Mobile, Alabama, Fine Arts Museum of the South, Modernism and American Painting of the 1930s, February 12-March 28, 1993.
Further details
This painting is included in The Marsden Hartley Legacy Project: Complete Paintings and Works on Paper, with Bates College Museum of Art, Lewiston, Maine. We are grateful for Gail R. Scott’s assistance with the cataloguing of this work.

Brought to you by

Tylee Abbott
Tylee Abbott Vice President, Head of American Art

Lot Essay

Musical Sea Notes cleverly synthesizes Marsden Hartley’s lifelong exploration of the connection between musical and visual art with the confidence and clarity of his late career.

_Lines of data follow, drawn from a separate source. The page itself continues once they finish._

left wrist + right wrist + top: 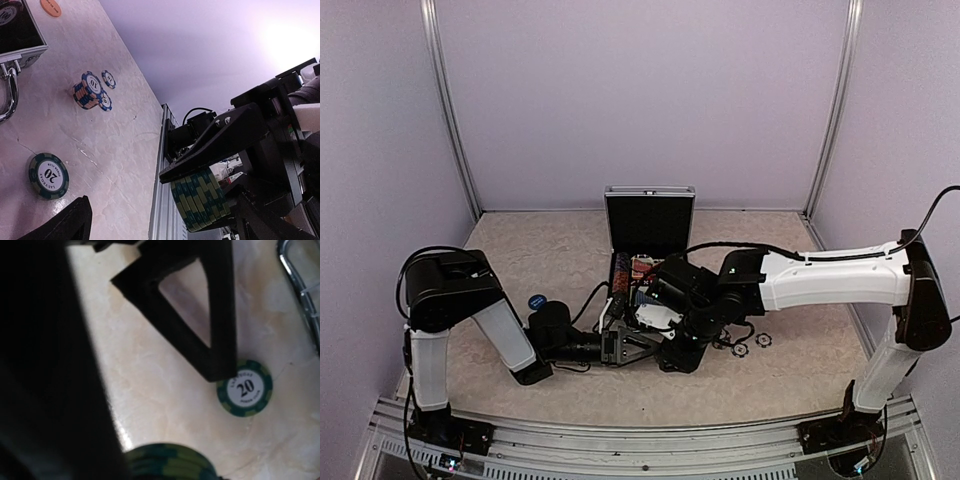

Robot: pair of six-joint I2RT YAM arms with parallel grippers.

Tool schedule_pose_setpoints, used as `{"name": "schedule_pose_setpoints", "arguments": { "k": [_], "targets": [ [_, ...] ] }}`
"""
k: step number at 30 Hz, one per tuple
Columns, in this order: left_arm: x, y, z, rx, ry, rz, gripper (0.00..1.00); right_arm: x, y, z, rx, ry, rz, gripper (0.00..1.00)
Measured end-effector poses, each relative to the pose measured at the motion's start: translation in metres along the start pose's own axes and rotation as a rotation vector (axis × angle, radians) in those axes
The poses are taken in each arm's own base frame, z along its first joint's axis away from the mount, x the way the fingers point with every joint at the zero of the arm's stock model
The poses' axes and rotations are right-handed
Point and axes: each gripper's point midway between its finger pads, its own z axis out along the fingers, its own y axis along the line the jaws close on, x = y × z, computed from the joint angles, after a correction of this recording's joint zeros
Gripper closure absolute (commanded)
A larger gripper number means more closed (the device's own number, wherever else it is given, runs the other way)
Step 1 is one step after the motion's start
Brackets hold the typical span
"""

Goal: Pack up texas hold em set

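The silver case [649, 215] stands open at the back centre, with a row of chips [619, 275] and a card deck [645, 265] in its base. My right gripper [660, 330] is shut on a stack of green striped chips [200, 200], held above the table in front of the case; the stack also shows in the right wrist view [170, 465]. My left gripper [625, 345] is open, close beside the stack. One of its fingers [200, 315] ends by a single green "20" chip [245, 388] lying flat, which the left wrist view [48, 175] also shows.
A small stack of blue chips [90, 92] and two loose ones lie on the table, with an orange disc [50, 7] further off. The case's metal handle [10, 95] is near the green chip. A blue disc [537, 300] lies left; two chips [750, 346] lie right.
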Motion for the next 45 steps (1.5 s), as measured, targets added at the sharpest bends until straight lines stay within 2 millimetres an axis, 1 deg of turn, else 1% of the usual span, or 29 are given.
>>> {"name": "schedule_pose_setpoints", "arguments": {
  "k": [6,14,27,30,42,44,45],
  "targets": [
    [0.003,0.000,0.002,0.008,0.014,-0.001,0.01,0.002,0.003,0.000,-0.007,0.009,-0.007,1.00],
    [0.008,-0.010,0.009,0.044,0.037,0.014,0.01,0.005,0.006,0.000,-0.013,0.019,-0.014,1.00],
    [0.010,-0.008,0.015,0.059,0.058,0.020,0.01,0.011,0.006,0.000,-0.012,0.046,-0.005,1.00],
    [0.010,-0.008,0.016,0.061,0.060,0.022,0.02,0.012,0.006,0.000,-0.012,0.050,-0.003,1.00],
    [0.011,-0.014,0.017,0.095,0.064,0.021,0.20,0.013,0.007,0.000,-0.016,0.051,-0.003,1.00],
    [0.012,-0.016,0.017,0.102,0.065,0.021,0.26,0.012,0.007,0.000,-0.016,0.050,-0.003,1.00],
    [0.012,-0.017,0.017,0.105,0.066,0.019,0.28,0.012,0.007,0.000,-0.016,0.050,-0.002,1.00]
  ]
}}
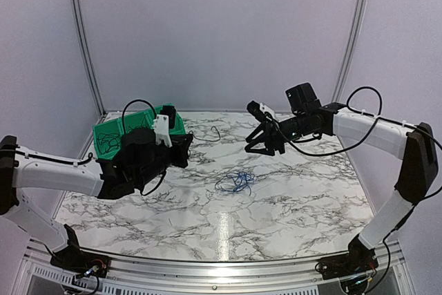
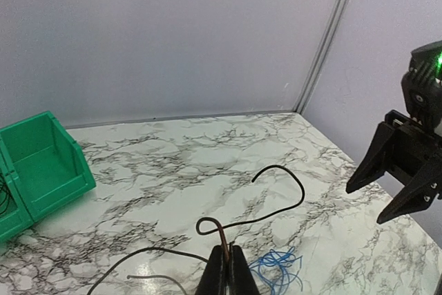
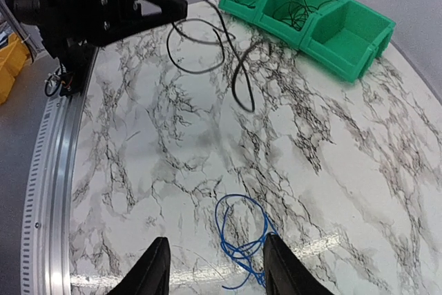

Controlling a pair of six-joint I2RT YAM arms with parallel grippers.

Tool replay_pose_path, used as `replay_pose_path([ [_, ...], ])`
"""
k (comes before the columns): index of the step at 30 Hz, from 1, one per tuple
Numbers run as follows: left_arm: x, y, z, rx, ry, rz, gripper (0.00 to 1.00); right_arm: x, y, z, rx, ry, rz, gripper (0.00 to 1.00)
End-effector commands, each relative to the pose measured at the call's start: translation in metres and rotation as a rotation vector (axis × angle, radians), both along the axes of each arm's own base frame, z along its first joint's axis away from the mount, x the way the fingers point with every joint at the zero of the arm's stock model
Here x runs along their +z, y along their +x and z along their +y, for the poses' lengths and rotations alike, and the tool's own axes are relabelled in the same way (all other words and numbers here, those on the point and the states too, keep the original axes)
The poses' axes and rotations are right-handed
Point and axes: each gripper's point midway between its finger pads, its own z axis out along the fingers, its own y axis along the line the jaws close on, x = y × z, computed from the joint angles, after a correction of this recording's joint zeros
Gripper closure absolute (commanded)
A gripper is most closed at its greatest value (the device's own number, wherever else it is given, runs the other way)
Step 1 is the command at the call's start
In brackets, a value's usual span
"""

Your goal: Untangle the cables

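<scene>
Cables outside the bins: two, one blue cable [image 1: 235, 183] and one black cable [image 2: 277, 166]. Green bin compartments [image 3: 349, 32]: three; two contain black wires [image 3: 293, 10], number indeterminate. Robot arms: two, left arm [image 1: 52, 172] and right arm [image 1: 373, 128]. Tabletop [image 1: 297, 202]: one.

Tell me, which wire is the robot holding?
The thin black wire, pinched in the left gripper. The thin blue wire lies loose on the marble table.

A blue cable [image 1: 235, 183] loose on the marble table [image 1: 297, 202]
It lies loosely looped mid-table, apart from both grippers. The left gripper [image 1: 188, 148], beside the green bin [image 1: 103, 129] at the far left, has a black cable [image 1: 213, 139] trailing rightward from its tip. The right gripper [image 1: 259, 148] hangs beyond the tangle, fingers spread.
</scene>
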Motion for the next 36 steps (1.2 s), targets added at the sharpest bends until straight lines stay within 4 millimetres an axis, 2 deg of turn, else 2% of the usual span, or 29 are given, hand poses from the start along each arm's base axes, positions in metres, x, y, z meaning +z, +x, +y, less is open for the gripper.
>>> replay_pose_path([
  [1,0.015,0.022,0.038,0.151,0.086,0.057,1.0,-0.003,0.019,-0.01,-0.083,-0.056,-0.105,0.53],
  [9,0.031,0.047,0.111,0.408,0.258,0.106,1.0,-0.002,0.018,-0.011,-0.084,-0.073,-0.15,0.53],
  [14,0.029,0.058,0.158,0.552,0.311,0.133,1.0,-0.005,0.016,-0.008,-0.076,-0.09,-0.167,0.53],
  [19,0.028,0.074,0.195,0.663,0.32,0.15,1.0,-0.009,0.011,-0.002,-0.06,-0.107,-0.184,0.54],
  [22,0.024,0.089,0.209,0.694,0.339,0.172,1.0,-0.012,0.008,0.001,-0.05,-0.12,-0.189,0.54],
  [27,0.002,0.121,0.226,0.748,0.357,0.281,1.0,-0.018,0.007,0.003,-0.041,-0.138,-0.194,0.53],
  [36,-0.04,0.175,0.237,0.81,0.465,0.412,1.0,-0.024,0.007,0.004,-0.039,-0.162,-0.2,0.54],
])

Painted in 1942, a year of long overdue critical and financial success for the artist, the present lyrical composition is emblematic of Hartley’s most poetic work completed during his final summers in Corea, Maine.

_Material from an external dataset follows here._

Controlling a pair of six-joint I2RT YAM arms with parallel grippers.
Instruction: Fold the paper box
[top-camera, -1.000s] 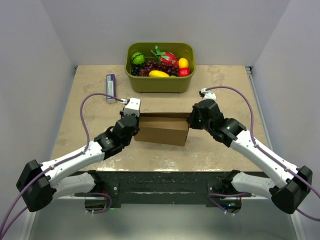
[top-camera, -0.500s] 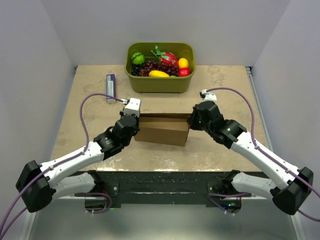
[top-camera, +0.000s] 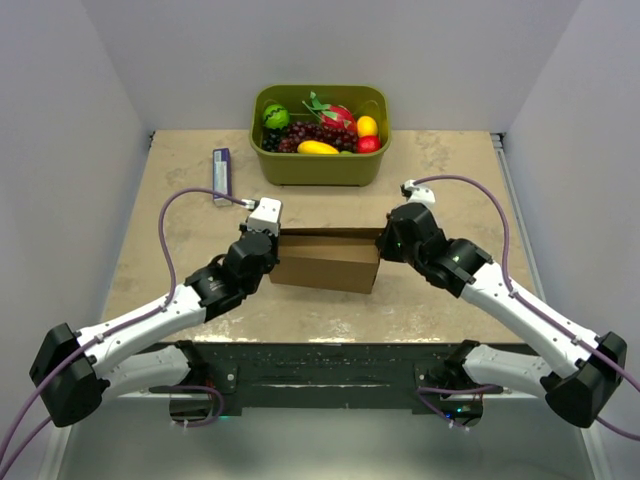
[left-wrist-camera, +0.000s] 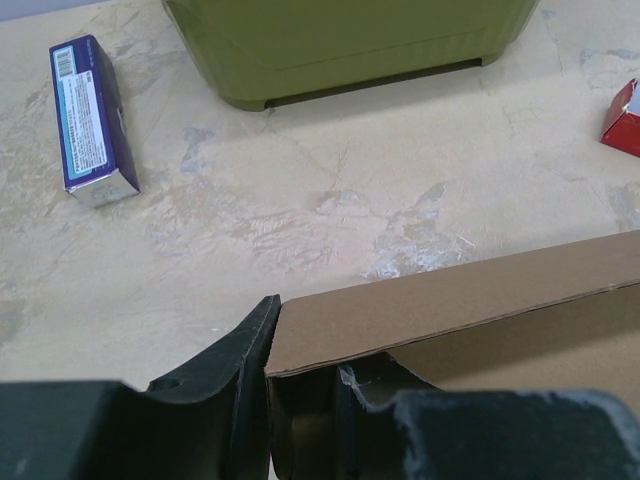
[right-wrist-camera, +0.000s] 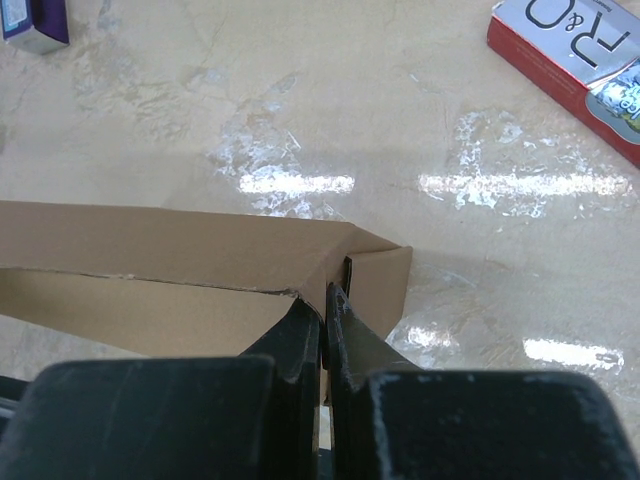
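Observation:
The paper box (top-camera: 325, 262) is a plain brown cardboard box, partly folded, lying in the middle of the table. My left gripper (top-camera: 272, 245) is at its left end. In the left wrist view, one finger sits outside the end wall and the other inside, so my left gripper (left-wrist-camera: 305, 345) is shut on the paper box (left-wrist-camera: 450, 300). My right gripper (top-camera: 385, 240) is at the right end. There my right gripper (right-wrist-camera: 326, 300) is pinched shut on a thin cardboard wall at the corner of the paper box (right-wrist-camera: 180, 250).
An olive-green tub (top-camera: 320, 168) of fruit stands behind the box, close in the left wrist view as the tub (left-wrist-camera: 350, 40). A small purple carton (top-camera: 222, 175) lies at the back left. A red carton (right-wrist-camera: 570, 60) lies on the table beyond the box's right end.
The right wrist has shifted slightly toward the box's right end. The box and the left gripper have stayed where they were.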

A central tenant of Modernism, and a shared fascination of Arthur Dove and Stuart Davis among others, the synergy between music and painting was first explored by Hartley in some of his earliest Maine landscapes, which caught the eye of Alfred Stieglitz and were exhibited at his gallery “291” in May 1909 under the collective titles “Songs of Autumn” and “Songs of Winter.” In 1912, he traveled to Paris and wrote home in a letter, “It’s a new theme I’m working on—did you ever hear of anyone trying to paint music.” (as quoted in D. Cassidy, Painting the Musical City: Jazz and Cultural Identity in American Art, Washington, D.C., 1997, p. 6) Hartley explored this goal in a series of six works from 1912-13, including Musical Theme No. 2 (Bach Preludes et Fugues) (1912, Museo Nacional Thyssen-Bornemisza, Madrid), which imbeds an abstraction with musical symbols like treble clefs and staffs.

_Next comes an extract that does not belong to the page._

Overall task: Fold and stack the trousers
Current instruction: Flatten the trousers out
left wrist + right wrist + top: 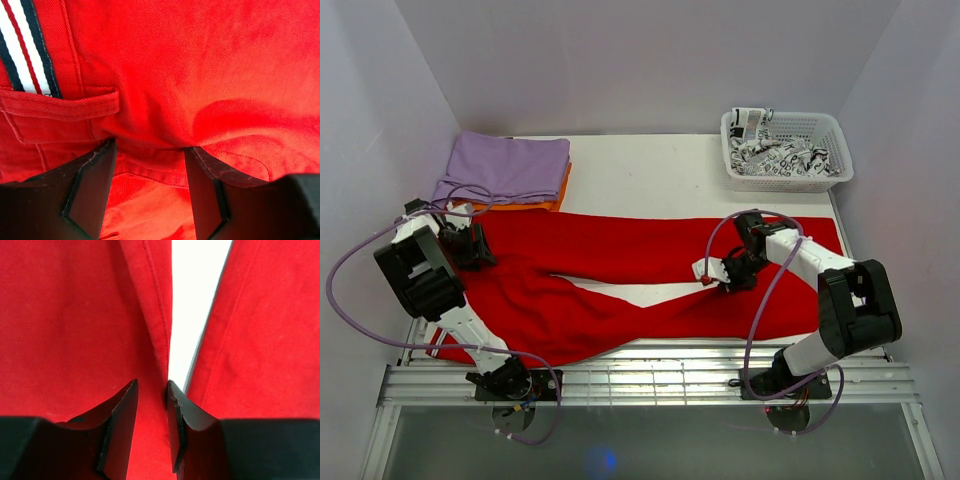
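Trousers (610, 245): lay spread flat across the table (650, 170), waist end at the left edge, legs reaching toward the right edge.
Right gripper (152, 385): jaws narrow, straddling the inner seam edge of one leg, just beside the gap between the legs; a firm grip could not be told.
Left gripper (150, 147): jaws wide, fingertips down on the cloth at the waist end.
Far corners: lilac cloth (505, 165) left, white basket (785, 150) right.
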`<action>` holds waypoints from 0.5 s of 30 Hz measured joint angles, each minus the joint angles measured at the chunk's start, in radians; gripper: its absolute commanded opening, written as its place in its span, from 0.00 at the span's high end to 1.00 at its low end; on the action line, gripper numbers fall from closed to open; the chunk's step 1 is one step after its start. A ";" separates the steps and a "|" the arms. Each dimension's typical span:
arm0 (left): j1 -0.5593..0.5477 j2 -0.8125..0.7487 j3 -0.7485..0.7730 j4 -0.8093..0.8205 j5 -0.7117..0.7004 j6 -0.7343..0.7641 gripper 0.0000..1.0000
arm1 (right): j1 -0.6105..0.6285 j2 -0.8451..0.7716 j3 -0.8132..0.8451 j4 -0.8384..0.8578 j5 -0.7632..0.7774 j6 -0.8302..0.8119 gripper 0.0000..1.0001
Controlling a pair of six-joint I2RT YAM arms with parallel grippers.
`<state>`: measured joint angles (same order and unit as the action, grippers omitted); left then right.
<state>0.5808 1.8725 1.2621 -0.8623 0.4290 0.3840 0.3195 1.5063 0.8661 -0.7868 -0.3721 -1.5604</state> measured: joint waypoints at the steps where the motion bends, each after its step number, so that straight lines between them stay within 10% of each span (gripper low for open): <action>1: 0.000 0.000 -0.001 0.003 -0.002 -0.001 0.33 | -0.005 -0.002 -0.003 0.001 0.003 0.000 0.66; 15: 0.003 0.000 -0.005 0.010 -0.003 -0.005 0.33 | -0.129 0.047 -0.013 -0.004 -0.016 -0.048 0.68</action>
<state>0.5835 1.8725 1.2572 -0.8524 0.4259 0.3790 0.1902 1.5536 0.8536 -0.7910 -0.3885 -1.6089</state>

In the later years of his career, Hartley became more reflective and poetic than ever before, while also taking a more bravura, representational approach to his paintings. As such, in Musical Sea Notes, Hartley is more direct in both his visualization of music and his still-life subject. Rather than hiding his musical motifs within a linear abstraction, he clearly delineates a line of musical notation as the central organizing element of the painting. Yet, the composition quickly strikes offbeat with its placement of shrimp and seahorses in place of musical notes. In the 1940s, Hartley was regularly painting sea creatures as isolated still-life subjects against richly-hued, monochromatic backgrounds, such as Chinese Seahorse (1941-42, Frederick R. Weisman Art Museum, University of Minnesota, Minneapolis, Minnesota), White Seahorse (1942, The Jan T. and Marica Vilcek Collection) and Lobster on Black Background (1940-41, Smithsonian American Art Museum, Washington, D.C.).

Gail Scott writes of these works, "color is minimal but so concentrated and rich in tonality that the image emerges like a secret treasure from the depths of a dark pool." (Marsden Hartley, New York, 1988, p. 144) In the present work, Hartley takes a similar approach with the musical score emerging from a dark black background as if floating out from mysterious waters. Scott continues, "Suspended in this Zen-like emptiness are small mundane objects...depicted with a deceptively simple—even, at times, ungainly directness. But underneath this American backwoods naiveté was the authority of an artist who had used the European modernist tradition to escape provincialism, and then, with astonishing independence, gone on to become, in the words of one critic, 'one of the few Americans of his generation to stand whole and free, at once the undeniable citizen of the world and his own imagination.'" (Marsden Hartley, pp. 144-45) Indeed, in its witty juxtaposition of key motifs of Hartley’s career into a poetic yet charmingly fun still life, Musical Sea Notes embodies Hartley’s wholly unique and highly inventive aesthetic.